YOUR ASSIGNMENT: Below is a set of records; reproduce them exactly without their pictures.

[Dataset items]

BEGIN

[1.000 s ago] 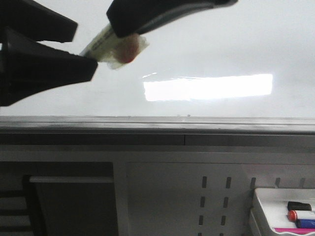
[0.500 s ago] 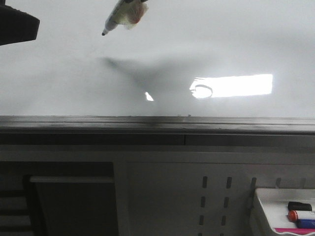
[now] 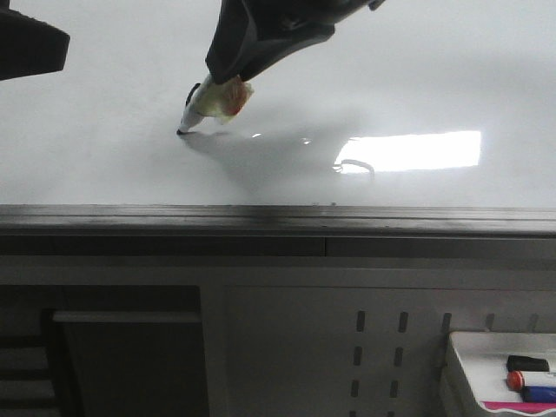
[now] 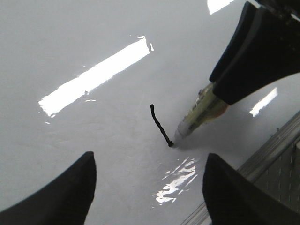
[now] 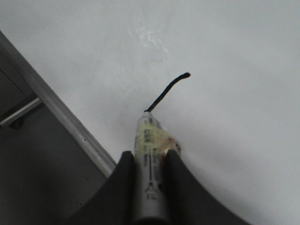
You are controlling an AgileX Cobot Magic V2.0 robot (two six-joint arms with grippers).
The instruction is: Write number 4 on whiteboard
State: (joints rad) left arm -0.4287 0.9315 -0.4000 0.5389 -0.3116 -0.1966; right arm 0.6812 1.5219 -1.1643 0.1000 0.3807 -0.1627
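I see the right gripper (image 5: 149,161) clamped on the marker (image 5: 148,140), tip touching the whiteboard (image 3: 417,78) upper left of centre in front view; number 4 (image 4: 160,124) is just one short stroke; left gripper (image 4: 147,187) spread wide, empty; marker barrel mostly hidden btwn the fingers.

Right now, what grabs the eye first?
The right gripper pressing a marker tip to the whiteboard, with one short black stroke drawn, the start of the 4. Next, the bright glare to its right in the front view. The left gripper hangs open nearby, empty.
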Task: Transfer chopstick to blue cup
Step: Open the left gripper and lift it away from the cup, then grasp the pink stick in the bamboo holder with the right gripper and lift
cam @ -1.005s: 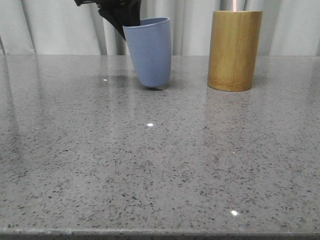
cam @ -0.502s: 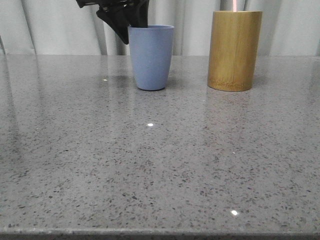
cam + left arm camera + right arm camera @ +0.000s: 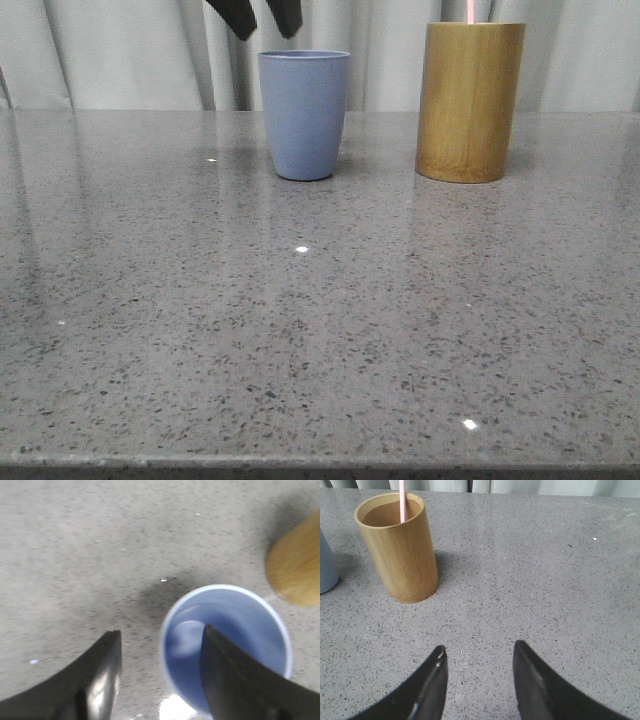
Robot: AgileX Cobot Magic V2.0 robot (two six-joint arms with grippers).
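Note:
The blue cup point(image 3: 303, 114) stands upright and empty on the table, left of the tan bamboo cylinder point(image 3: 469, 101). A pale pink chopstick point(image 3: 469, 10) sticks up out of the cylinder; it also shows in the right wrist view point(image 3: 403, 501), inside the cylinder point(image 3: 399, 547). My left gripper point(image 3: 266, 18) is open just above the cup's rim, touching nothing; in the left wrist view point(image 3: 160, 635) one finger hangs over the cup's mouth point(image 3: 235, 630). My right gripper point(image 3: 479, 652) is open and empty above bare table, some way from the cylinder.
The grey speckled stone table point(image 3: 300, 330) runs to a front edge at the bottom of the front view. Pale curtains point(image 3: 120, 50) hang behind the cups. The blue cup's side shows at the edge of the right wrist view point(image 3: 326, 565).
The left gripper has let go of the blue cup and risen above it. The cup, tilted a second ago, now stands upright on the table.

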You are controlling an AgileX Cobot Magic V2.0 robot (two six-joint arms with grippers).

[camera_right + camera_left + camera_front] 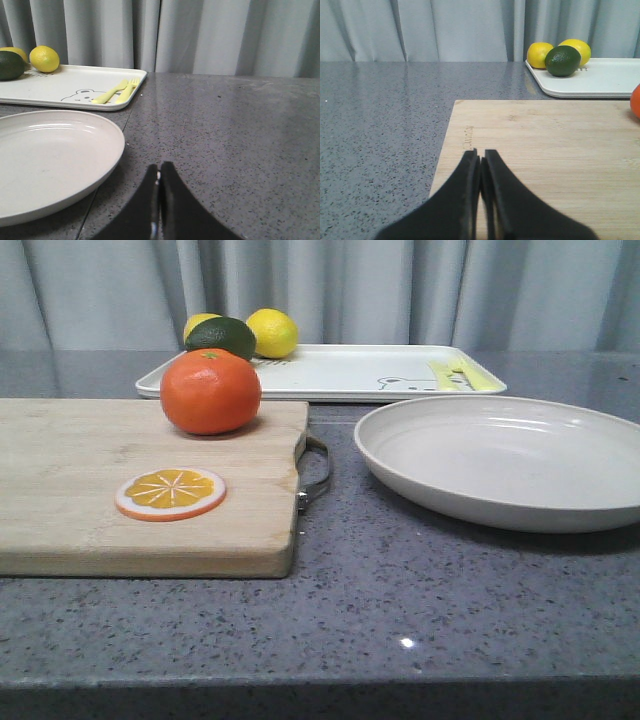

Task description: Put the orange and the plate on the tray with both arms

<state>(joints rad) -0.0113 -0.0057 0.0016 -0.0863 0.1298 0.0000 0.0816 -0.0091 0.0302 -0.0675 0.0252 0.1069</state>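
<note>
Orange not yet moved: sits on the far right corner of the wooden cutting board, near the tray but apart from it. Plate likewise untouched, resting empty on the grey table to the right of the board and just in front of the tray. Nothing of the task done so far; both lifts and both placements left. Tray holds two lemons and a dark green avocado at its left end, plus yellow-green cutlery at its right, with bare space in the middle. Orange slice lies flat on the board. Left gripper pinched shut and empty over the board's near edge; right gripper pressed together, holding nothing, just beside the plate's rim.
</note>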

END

RESPONSE AREA:
[1.000 s ago] 
[0.500 s ago] 
[now] 
[now] 
[now] 
You are controlling an AgileX Cobot Magic V2.0 robot (two six-joint arms with grippers).
The instruction is: Write number 4 on whiteboard
State: (joints rad) left arm -0.4287 0.9315 -0.4000 0.5389 -0.3116 -0.1966; right arm 0.6812 1.5219 -1.1643 0.1000 0.3807 -0.1627
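I see the right gripper (image 5: 149,161) clamped on the marker (image 5: 148,140), tip touching the whiteboard (image 3: 417,78) upper left of centre in front view; number 4 (image 4: 160,124) is just one short stroke; left gripper (image 4: 147,187) spread wide, empty; marker barrel mostly hidden btwn the fingers.

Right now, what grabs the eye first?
The right gripper pressing a marker tip to the whiteboard, with one short black stroke drawn, the start of the 4. Next, the bright glare to its right in the front view. The left gripper hangs open nearby, empty.
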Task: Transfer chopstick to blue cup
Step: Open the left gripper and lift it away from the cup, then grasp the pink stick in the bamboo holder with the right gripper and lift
cam @ -1.005s: 
cam @ -0.502s: 
cam + left arm camera + right arm camera @ +0.000s: 
Robot: AgileX Cobot Magic V2.0 robot (two six-joint arms with grippers).
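Note:
The blue cup point(image 3: 303, 114) stands upright and empty on the table, left of the tan bamboo cylinder point(image 3: 469, 101). A pale pink chopstick point(image 3: 469, 10) sticks up out of the cylinder; it also shows in the right wrist view point(image 3: 403, 501), inside the cylinder point(image 3: 399, 547). My left gripper point(image 3: 266, 18) is open just above the cup's rim, touching nothing; in the left wrist view point(image 3: 160, 635) one finger hangs over the cup's mouth point(image 3: 235, 630). My right gripper point(image 3: 479, 652) is open and empty above bare table, some way from the cylinder.
The grey speckled stone table point(image 3: 300, 330) runs to a front edge at the bottom of the front view. Pale curtains point(image 3: 120, 50) hang behind the cups. The blue cup's side shows at the edge of the right wrist view point(image 3: 326, 565).
The left gripper has let go of the blue cup and risen above it. The cup, tilted a second ago, now stands upright on the table.
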
You are controlling an AgileX Cobot Magic V2.0 robot (two six-joint arms with grippers).

[camera_right + camera_left + camera_front] 

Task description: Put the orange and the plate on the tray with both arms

<state>(joints rad) -0.0113 -0.0057 0.0016 -0.0863 0.1298 0.0000 0.0816 -0.0091 0.0302 -0.0675 0.0252 0.1069</state>
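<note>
Orange not yet moved: sits on the far right corner of the wooden cutting board, near the tray but apart from it. Plate likewise untouched, resting empty on the grey table to the right of the board and just in front of the tray. Nothing of the task done so far; both lifts and both placements left. Tray holds two lemons and a dark green avocado at its left end, plus yellow-green cutlery at its right, with bare space in the middle. Orange slice lies flat on the board. Left gripper pinched shut and empty over the board's near edge; right gripper pressed together, holding nothing, just beside the plate's rim.
</note>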

Nothing more remains in this exercise.